| Directions for this task |
Within the material below, locate the line with "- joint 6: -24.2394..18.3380" and the line with "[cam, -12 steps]", then return those two lines and all lines between them, exactly as written.

| Exercise material |

=== Begin Enclosure ===

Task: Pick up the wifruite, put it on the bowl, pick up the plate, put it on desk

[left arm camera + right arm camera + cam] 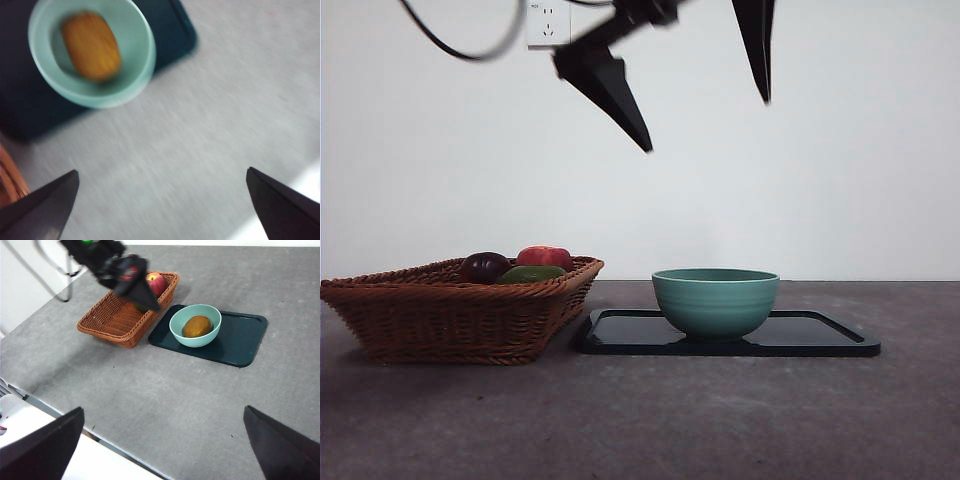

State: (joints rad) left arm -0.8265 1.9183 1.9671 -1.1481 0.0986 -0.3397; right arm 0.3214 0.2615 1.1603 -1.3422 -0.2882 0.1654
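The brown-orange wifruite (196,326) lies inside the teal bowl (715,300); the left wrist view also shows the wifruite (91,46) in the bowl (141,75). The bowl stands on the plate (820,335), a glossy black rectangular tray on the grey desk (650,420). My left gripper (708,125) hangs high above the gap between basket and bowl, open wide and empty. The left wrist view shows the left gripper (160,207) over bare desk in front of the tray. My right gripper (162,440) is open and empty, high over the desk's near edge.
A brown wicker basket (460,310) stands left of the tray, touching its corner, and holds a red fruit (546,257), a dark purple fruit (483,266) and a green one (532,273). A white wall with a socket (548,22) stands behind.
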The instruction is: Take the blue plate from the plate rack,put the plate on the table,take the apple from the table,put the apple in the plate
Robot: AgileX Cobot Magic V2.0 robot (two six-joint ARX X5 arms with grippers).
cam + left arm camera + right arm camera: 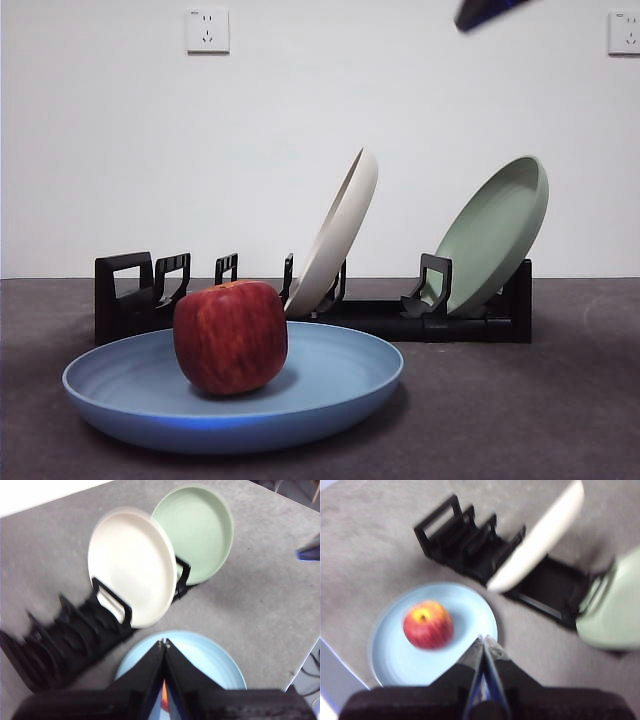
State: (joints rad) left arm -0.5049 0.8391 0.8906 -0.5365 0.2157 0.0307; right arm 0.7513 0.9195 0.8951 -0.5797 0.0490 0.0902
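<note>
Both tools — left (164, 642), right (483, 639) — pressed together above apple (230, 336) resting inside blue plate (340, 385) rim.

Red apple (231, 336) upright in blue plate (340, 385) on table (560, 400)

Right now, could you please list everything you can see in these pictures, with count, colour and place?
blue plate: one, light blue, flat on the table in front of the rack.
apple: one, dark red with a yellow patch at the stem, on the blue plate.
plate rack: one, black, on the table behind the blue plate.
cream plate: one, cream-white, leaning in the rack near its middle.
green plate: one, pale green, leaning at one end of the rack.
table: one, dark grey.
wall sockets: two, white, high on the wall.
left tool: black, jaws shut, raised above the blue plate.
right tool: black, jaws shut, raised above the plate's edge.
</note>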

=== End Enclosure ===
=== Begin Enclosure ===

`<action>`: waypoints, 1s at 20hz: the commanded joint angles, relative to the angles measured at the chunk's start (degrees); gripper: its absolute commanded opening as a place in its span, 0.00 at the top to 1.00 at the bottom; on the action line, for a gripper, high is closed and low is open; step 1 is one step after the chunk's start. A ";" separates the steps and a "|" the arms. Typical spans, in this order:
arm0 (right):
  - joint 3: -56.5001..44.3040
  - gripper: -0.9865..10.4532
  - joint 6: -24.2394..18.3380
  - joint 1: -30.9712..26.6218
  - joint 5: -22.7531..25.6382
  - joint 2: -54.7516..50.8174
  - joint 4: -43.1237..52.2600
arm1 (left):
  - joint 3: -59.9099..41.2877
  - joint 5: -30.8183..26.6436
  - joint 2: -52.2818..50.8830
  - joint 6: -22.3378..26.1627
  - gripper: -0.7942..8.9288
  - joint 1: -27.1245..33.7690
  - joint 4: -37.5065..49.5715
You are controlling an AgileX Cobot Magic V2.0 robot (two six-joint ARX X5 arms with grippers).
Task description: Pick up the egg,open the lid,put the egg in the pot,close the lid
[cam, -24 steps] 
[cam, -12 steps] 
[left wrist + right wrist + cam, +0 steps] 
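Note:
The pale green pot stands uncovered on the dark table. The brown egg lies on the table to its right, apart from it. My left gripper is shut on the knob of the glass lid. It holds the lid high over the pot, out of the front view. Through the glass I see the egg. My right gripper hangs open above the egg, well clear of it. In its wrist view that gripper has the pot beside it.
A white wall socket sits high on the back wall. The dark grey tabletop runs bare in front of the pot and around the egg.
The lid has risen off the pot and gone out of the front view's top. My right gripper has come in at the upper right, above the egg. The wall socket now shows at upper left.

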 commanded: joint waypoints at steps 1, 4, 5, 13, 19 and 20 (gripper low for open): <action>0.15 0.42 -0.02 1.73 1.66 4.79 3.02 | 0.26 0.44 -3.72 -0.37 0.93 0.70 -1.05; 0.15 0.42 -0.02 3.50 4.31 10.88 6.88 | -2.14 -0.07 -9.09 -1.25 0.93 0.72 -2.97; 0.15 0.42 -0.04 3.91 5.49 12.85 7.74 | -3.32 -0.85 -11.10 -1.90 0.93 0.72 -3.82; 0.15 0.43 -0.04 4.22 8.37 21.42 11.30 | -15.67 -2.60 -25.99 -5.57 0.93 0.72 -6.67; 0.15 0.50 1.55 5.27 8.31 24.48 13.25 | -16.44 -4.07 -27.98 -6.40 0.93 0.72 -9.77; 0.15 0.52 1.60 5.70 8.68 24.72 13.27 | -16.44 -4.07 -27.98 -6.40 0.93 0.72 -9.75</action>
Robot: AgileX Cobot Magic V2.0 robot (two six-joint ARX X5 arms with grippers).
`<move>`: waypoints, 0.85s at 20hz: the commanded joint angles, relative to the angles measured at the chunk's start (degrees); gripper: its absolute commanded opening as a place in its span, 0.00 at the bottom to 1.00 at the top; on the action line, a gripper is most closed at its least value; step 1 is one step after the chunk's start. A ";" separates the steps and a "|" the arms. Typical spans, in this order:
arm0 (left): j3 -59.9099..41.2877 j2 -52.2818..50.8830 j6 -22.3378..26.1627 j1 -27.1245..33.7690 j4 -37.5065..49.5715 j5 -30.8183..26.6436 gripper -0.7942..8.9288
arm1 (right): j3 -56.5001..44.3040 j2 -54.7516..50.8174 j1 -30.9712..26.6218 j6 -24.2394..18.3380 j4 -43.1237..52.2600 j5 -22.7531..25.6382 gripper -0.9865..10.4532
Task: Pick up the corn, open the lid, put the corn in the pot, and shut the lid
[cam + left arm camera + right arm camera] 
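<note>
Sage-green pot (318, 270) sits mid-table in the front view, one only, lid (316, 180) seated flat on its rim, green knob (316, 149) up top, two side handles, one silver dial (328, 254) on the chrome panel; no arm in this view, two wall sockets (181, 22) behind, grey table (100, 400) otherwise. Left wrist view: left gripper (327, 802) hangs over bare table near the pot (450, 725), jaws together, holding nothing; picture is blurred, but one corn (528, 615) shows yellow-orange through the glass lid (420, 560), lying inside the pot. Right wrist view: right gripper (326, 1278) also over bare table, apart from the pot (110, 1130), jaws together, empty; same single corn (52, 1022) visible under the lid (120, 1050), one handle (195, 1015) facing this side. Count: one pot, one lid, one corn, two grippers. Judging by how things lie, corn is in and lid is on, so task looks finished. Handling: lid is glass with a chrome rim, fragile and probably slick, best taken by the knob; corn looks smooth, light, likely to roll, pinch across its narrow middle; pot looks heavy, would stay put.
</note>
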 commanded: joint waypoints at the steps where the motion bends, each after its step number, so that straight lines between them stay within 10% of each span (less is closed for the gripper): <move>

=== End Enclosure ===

| Answer to the problem |
  - joint 6: -24.2394..18.3380
  - joint 1: -30.9712..26.6218
  - joint 5: -22.7531..25.6382
  - joint 2: -54.7516..50.8174
  - joint 4: -43.1237..52.2600
arm1 (left):
  - joint 3: -59.9099..41.2877
  - joint 5: -30.8183..26.6436
  - joint 2: -52.2818..50.8830
  - joint 6: -22.3378..26.1627
  - gripper: -0.7942..8.9288
  - joint 1: -27.1245..33.7690
  - joint 4: -37.5065..49.5715
You are controlling an AgileX Cobot Magic V2.0 robot (two six-joint ARX X5 arms with grippers).
Task description: Pick up the egg,open the lid,put the egg in the pot,close the lid
[cam, -24 steps] 
[cam, -12 steps] 

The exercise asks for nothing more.